Then she lifts a shaking hand, palm flat like a warning. “You don’t get to do that, Ben.”

“Don’t pretend you didn’t want it.”

Her eyes flash. “I hate you.”

I let out a low, breathless laugh. “Liar.”

Her hand balls into a fist. “You are the worst mistake I ever made.”

That? That fucking stings.

I open my mouth to fire back, but she’s already yanking open the door.

“I mean it,” she says, voice hoarse. “Don’t come near me again.”

The door slams. The sound echoes through the suite, rattling through my chest.

I stand there, breathing hard, fingers curled into fists.

The taste of her is still on my lips. The heat of her body still lingers against mine, seared into my skin like a brand I can’t scrub off.

I knew I shouldn’t have done it, I knew the second my mouth crashed against hers that I was making a mistake.

But I couldn’t stop.

I don’t stop when it comes to Lila. That’s the problem. That’s always been the problem.

Now she’s gone, her final words slamming into my chest.

Don’t come near me again.

I drag a hand through my hair, exhaling sharply, and push away from the door. The room feels too big, too empty.

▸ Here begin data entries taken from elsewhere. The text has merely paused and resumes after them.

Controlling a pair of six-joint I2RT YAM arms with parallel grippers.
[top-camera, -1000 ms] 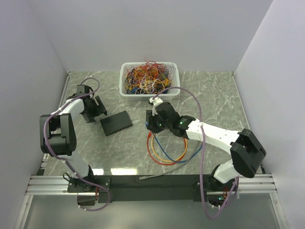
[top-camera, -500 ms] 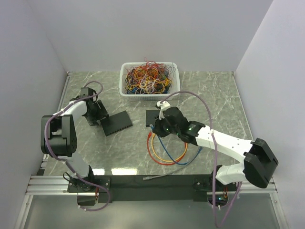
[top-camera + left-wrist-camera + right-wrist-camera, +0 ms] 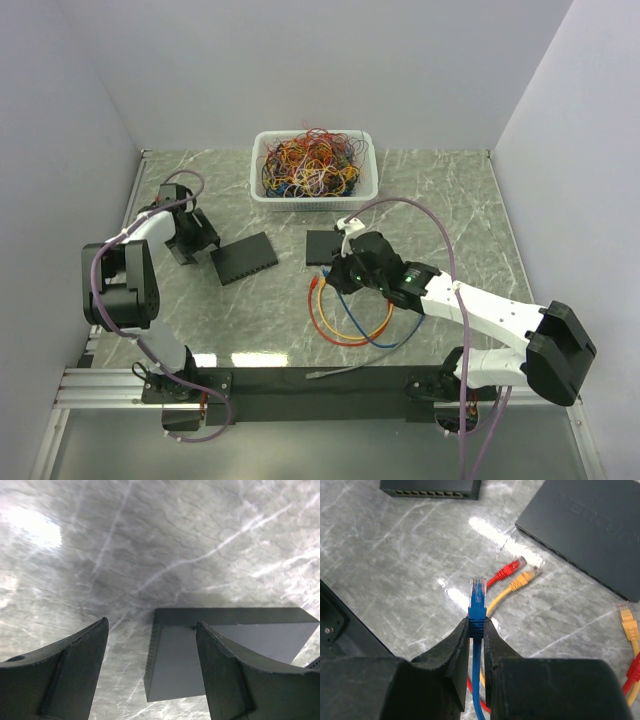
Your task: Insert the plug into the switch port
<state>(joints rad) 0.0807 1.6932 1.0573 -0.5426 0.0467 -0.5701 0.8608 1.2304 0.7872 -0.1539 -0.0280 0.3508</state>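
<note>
My right gripper (image 3: pixel 477 630) was clenched on the blue plug (image 3: pixel 478 597), pinching its boot so that the clear tip stood up beyond my fingertips. Its blue cable (image 3: pixel 479 700) ran back between my fingers. Just past that tip a red plug (image 3: pixel 510 570) and a yellow plug (image 3: pixel 524 580) lay loose, side by side, on the marble table (image 3: pixel 395 555). Beyond them to one side sat the second switch (image 3: pixel 590 525), with raised lettering on its lid too dark for me to read. Farther off, the switch (image 3: pixel 432 487) showed me its row of ports, well apart from the plug I held, with bare table between. My left gripper (image 3: pixel 152 630) was released, jaws wide and holding nothing. It hung over the end of that switch, one corner showing between my fingers (image 3: pixel 75 665); whether I touched it I could not tell. Seen from above, a coil of cables (image 3: pixel 350 315) lay by my right arm, a grey cable (image 3: pixel 335 372) lay at the near edge, and a white basket (image 3: pixel 280 200) of tangled wires (image 3: pixel 310 160) stood at the far side.
</note>
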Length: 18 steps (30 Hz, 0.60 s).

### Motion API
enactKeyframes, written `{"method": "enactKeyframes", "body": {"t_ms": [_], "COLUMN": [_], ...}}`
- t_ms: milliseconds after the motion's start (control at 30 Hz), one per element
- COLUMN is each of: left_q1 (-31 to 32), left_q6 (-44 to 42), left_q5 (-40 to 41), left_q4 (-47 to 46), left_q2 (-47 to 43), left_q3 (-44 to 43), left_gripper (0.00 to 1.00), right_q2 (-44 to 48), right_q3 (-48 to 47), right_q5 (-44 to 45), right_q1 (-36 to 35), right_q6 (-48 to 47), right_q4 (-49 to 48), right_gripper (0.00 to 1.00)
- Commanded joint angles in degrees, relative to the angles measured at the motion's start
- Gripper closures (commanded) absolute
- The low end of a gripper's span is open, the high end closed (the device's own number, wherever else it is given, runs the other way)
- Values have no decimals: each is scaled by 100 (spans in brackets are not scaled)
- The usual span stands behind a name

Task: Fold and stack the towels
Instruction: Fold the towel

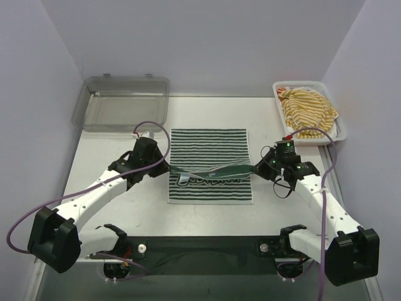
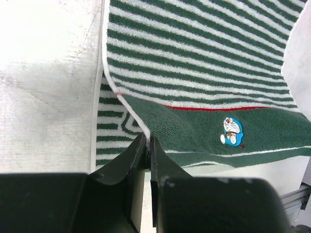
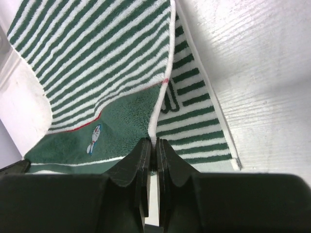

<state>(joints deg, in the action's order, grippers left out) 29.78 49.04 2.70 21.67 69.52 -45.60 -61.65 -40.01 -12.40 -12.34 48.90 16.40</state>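
Left gripper [image 1: 168, 165] and right gripper [image 1: 257, 167] each clamp a corner of the green striped towel [image 1: 210, 145]. Hem hangs raised between them, likely to fold squarely.

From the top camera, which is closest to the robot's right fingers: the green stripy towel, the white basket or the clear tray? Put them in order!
1. Green stripy towel: pinched by the right fingers at its right edge, mid-table.
2. White basket: just behind them, in the back right corner.
3. Clear tray: far across, in the back left corner.
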Motion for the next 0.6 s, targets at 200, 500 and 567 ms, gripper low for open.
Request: {"method": "enactKeyframes", "body": {"t_ms": [200, 500, 567], "left_q1": [-25, 19, 37], "left_q6": [-8, 97, 115], "left_q5": [-15, -147, -147], "left_q4": [671, 733, 690], "left_q2": [-974, -1212, -1212], "left_q3": [-194, 209, 341], "left_gripper": [100, 100, 100], "right_q2": [680, 953, 892], "right_q3": [-95, 326, 415], "right_q5": [-253, -289, -254], "right_q1": [30, 12, 12], "right_q6": [-4, 49, 49], "right_q4": [732, 812, 812], "right_gripper": [100, 100, 100]}}
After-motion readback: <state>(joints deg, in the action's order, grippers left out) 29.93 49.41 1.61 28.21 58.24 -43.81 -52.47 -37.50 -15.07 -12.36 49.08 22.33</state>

I stalk toward the minibar, yanking open the cabinet and grabbing the first bottle I see. Vodka.

Perfect.

I pour a measure, no ice, no thought, I knock it back in one go. The burn barely registers. I pour another.

Fine. Screw it.

If this is what she wants—distance, silence, goodbye, then so be it.

I could have anyone. Hell, I could walk downstairs right now and find someone willing to warm my bed before the night’s out. No names. No complications. Just skin and distraction.

I don’t need her.

I don’t—

The lie crumbles halfway through the second swallow.

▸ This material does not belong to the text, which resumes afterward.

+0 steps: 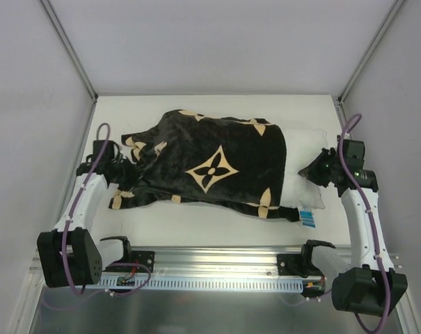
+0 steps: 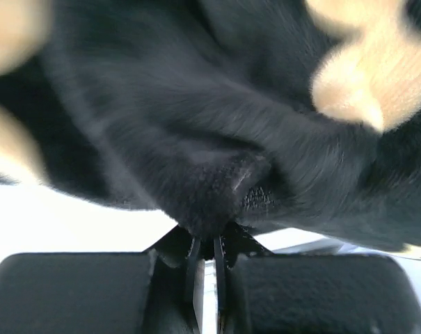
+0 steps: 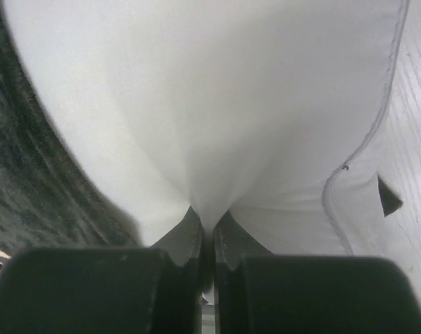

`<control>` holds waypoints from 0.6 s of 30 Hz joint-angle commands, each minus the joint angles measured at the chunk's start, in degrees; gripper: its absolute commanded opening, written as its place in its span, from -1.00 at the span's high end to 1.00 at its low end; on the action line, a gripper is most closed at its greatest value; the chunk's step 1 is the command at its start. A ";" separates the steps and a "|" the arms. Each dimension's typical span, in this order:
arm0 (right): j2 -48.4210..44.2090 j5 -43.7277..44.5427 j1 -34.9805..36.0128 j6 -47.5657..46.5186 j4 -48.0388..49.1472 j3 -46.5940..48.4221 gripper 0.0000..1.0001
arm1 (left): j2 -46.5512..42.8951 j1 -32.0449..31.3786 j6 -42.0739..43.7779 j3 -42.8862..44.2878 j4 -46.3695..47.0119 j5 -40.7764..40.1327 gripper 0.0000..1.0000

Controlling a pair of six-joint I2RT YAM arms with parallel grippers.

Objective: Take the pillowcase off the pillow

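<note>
Pillowcase [image 1: 210, 167]: soft black velvety fabric cover with tan flower and star motifs, lay mid-table over most of the pillow.
Pillow [image 1: 304, 139]: plump plain white cushion, showed at the right end.
Left claw [image 2: 209, 240]: clamped on the cover's left edge.
Right claw [image 3: 207, 229]: pinched the cushion's right end.

From here the left arm [image 1: 81, 202] and right arm [image 1: 367, 216] are white tubes between chunky black joint housings, each trailed by a looping purple cable [image 1: 340, 147], with left gripper [image 1: 129, 170] and right gripper [image 1: 310, 171] matte black.
</note>
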 commanded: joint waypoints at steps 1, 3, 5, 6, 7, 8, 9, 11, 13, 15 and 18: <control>-0.11 3.71 -5.67 1.42 -1.01 2.10 0.99 | -5.00 15.61 3.82 1.72 -2.45 1.01 1.00; 0.07 1.70 -8.92 2.04 -0.22 1.75 0.99 | -5.71 21.18 4.27 2.60 -4.29 2.33 1.00; -0.89 1.69 -9.98 2.83 0.83 1.48 0.99 | -6.33 27.08 3.83 3.30 -5.09 2.86 1.00; -0.99 1.51 -10.08 3.01 1.18 1.57 0.99 | -6.33 28.32 3.13 3.48 -5.27 3.91 1.00; -0.99 1.25 -9.99 3.09 1.18 1.65 0.99 | -6.33 29.72 2.69 3.74 -5.27 4.44 1.00; -0.99 0.72 -10.08 3.01 1.18 1.66 0.99 | -6.24 29.82 2.25 4.09 -5.27 4.71 1.00; -1.16 0.72 -9.99 2.92 1.10 1.39 0.99 | -6.24 29.82 1.64 4.18 -5.27 4.97 1.00; -1.77 1.94 -9.99 2.40 1.01 0.96 0.99 | -6.77 29.91 1.02 4.27 -5.27 4.19 1.00; -3.09 2.74 -10.25 1.87 0.40 0.95 0.99 | -8.70 30.44 -0.65 4.53 -5.88 1.39 1.00; -4.06 2.48 -12.27 1.78 -0.92 1.56 0.99 | -11.58 32.63 -3.11 5.24 -6.41 -0.55 1.00; -6.87 -3.93 -18.24 4.40 -2.06 4.02 0.99 | -13.71 37.36 -6.26 7.69 -7.37 -1.00 1.00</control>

Because even as I try to picture it, anyone else, her face cuts through. Her voice, sharp and bright. The fire in her eyes. The way her hands trembled against my chest when I kissed her, not just from anger, but from want.

Suddenly it’s laughable. This pretence. This idea that someone else could ever come close.

Because it’s always been her.

I fucked up.

I’d spent years imagining what it would be like to see her again. What I’d say. How I’d play it. Cool, controlled, untouchable because that’s who I am now. The version of me that doesn’t break, doesn’t chase, doesn’t lose.

But then she walked in, eyes blazing, tearing into me like no one else ever has, and it all unravelled.

I’d spent years trying to bury her and one kiss was all it took to prove that I never really had. I pace toward the window, my pulse still thrumming like I just stepped out of a fight. Because that’s what it was, wasn’t it?

A fight and I kissed her in the middle of it.

No finesse, no calculated moves, just a pure, reckless need.

Fucking idiot.

I rake a hand through my hair, jaw tight.

I should’ve handled it differently. The low ball offer was a mistake—I see that now.

I’d justified it to myself, convinced it was the only way to get her in a room alone.

Because if I’d gone in too high, she’d have been suspicious.

She’d have known I was playing a different game.

But instead of reeling her in, I pushed her away. Hard and now she hates me even more than she already did.

I let out a bitter laugh, shaking my head. I should let it go. Walk away, cut my losses.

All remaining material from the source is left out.